Bloomberg Government and Bloomberg News reporters contacted all 50 states and counted up the cases in which prosecutors landed convictions or had enough evidence to press charges since the 2018 general election. We got responses from 47 states.
Here’s a preview: Officials in 23 states couldn’t identify any prosecutions for voting fraud.
Project anchor Alex Ebert will discuss the findings later today in Bloomberg Law’s On The Merits podcast. Check back here tomorrow morning for the exclusive story.
COLORADO AND CALIFORNIA: MORE TIME PLEASE
Colorado’s Independent Congressional Redistricting Commission has filed a petition asking the state Supreme Court to push back the Sept. 1 deadline for approval of a final remap plan. Given the Census Bureau’s pandemic-related delays, the panel wants its target to be Oct. 28.

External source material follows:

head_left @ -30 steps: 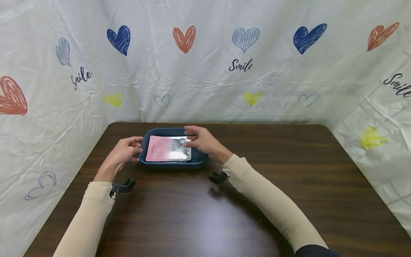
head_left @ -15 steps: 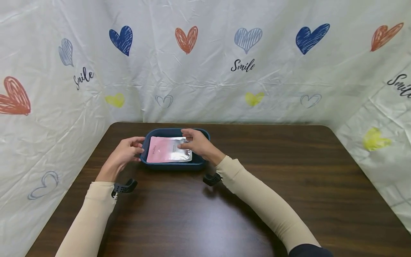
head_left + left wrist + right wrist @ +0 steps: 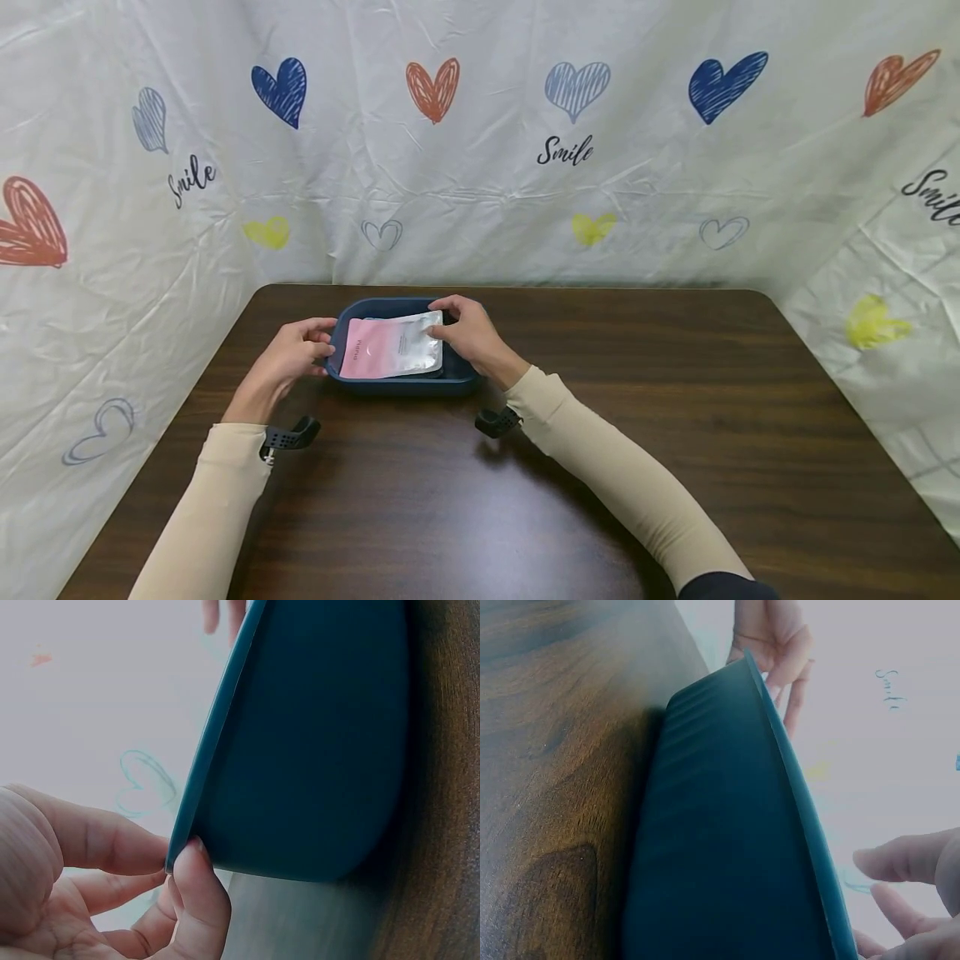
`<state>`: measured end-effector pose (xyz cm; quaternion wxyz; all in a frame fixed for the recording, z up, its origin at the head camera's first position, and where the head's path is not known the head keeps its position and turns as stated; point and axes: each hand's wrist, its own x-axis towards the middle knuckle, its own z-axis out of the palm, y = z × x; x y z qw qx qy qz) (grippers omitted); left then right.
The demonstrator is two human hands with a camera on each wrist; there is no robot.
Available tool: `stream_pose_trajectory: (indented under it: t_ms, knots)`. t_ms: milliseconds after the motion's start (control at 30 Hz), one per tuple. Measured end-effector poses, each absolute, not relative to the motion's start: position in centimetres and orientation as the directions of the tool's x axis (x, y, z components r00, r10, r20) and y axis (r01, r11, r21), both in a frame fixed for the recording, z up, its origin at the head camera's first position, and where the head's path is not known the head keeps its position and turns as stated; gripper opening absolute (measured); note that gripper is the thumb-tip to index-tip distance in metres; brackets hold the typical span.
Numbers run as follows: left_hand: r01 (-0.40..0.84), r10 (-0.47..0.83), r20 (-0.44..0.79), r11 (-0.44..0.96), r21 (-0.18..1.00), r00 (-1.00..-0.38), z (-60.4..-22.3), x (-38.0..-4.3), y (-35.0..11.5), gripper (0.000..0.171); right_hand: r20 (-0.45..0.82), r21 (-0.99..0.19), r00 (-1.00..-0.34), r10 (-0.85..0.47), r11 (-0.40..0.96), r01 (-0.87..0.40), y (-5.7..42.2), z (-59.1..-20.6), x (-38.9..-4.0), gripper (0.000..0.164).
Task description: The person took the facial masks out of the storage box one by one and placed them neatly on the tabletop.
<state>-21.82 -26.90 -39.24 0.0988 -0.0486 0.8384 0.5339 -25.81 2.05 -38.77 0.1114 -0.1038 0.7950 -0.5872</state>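
Note:
A dark blue tray (image 3: 405, 387) with rounded corners stands near the table's far edge. In it lies a flat foil pouch (image 3: 386, 346), pink at the left and silver at the right. Its right end is raised a little. At that end my right hand (image 3: 476, 337) pinches the pouch near its upper right corner; the tips behind it are hidden. My left hand (image 3: 288, 358) holds the tray's left end, and in the left wrist view the thumb and fingers pinch the tray rim (image 3: 214, 735). The right wrist view shows the tray's outer wall (image 3: 720, 825), but not the pouch.
The dark wooden table (image 3: 420, 492) extends in front and to the right. Behind it and at both sides hangs a white cloth (image 3: 480, 183) printed with hearts and "Smile". Black wrist straps (image 3: 292, 435) sit over beige sleeves (image 3: 198, 508).
My right hand has come down to the pouch's right side and taken hold of it. That end has risen and turned slightly. My left hand stays at the tray rim.

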Motion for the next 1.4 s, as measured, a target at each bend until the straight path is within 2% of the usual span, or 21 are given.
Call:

The California Supreme Court, meanwhile, ruled that the Citizens Redistricting Commission should finish its line-drawing no later than Dec. 15 if the U.S. Census data comes July 31, and allowed a one-day extension for each day after that it takes to get the essential data. The commission asked for a Jan. 14 deadline.

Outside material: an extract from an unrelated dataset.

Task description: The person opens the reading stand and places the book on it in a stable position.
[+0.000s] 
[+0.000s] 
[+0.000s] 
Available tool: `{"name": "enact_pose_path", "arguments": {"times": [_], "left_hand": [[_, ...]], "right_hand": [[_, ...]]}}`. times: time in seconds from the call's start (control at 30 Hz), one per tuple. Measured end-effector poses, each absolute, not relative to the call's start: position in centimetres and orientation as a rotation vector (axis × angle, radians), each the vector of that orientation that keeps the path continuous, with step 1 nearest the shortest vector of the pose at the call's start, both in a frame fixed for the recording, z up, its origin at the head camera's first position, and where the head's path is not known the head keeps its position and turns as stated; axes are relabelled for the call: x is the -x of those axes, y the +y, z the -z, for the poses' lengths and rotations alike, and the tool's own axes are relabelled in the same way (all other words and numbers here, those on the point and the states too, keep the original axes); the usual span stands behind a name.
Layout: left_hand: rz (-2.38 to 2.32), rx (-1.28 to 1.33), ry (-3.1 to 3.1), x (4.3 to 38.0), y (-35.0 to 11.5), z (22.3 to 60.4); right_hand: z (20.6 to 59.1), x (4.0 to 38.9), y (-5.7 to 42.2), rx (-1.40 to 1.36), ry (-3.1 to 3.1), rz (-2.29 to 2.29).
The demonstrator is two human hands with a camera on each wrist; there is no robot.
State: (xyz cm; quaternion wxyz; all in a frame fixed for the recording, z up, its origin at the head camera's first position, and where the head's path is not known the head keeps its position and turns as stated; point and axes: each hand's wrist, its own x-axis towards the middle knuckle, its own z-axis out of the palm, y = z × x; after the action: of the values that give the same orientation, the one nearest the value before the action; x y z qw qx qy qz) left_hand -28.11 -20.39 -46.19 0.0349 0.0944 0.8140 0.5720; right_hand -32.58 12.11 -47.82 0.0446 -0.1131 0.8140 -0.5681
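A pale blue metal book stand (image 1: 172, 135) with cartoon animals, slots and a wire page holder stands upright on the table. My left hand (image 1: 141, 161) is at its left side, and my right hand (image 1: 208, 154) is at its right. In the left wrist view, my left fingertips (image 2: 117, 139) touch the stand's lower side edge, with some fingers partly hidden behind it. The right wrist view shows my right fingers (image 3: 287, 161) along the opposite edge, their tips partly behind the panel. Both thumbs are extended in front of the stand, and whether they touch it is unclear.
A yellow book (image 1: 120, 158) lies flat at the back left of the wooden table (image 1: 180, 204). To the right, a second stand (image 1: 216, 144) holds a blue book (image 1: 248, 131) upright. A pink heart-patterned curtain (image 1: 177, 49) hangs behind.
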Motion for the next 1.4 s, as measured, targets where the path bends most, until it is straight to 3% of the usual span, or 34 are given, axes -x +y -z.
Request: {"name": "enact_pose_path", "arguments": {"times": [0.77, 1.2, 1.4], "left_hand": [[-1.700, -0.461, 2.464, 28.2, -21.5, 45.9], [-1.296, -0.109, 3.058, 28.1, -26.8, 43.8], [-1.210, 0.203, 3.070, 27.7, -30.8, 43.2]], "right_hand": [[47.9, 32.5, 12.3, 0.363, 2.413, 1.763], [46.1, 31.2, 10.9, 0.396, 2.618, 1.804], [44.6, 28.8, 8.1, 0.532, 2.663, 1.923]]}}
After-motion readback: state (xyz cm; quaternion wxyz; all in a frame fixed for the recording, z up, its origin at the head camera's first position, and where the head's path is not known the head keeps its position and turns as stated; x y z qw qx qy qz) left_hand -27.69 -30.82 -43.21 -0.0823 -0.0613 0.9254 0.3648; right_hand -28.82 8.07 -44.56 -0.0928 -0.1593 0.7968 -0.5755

The Census Bureau has committed to providing unformatted redistricting data, also known as “legacy” data, on or before Aug. 16. The more user-friendly version is promised by Sept. 30. — Tripp Baltz and Tiffany Stecker
TEXAS, OHIO, FLORIDA: OLD-MAP FINALE
Four congressional special elections will be among the final contests held before revised maps take effect.
Texas Republicans Susan Wright and Jake Ellzey are competing in a July 27 special election in the Fort Worth-area 6th District, which the Republican-led state legislature will redraw, with the next decade’s lines starting with the 2022 election.
In Ohio, Aug. 3 primaries in the strongly Democratic 11th District and the Republican-leaning 15th District will be more competitive than the Nov. 2 general elections. The other vacancy is in Florida’s 20th District, a Democratic bastion where the winner of the Nov. 2 party primary will be a member-in-waiting until the Jan. 11 special election.
If any other vacancies pop up, those, too, could be filled in special elections under the old maps. That happened in 2018, when Pennsylvania Democrats Susan Wildand Mary Gay Scanlon won seats after new maps were drawn but before they took effect. — Greg Giroux
MINNESOTA: 2010’s a LONG TIME AGO
The Minnesota Supreme Court is being asked to block Secretary of State Steve Simon from holding any more congressional or statehouse elections based on the 2010 Census.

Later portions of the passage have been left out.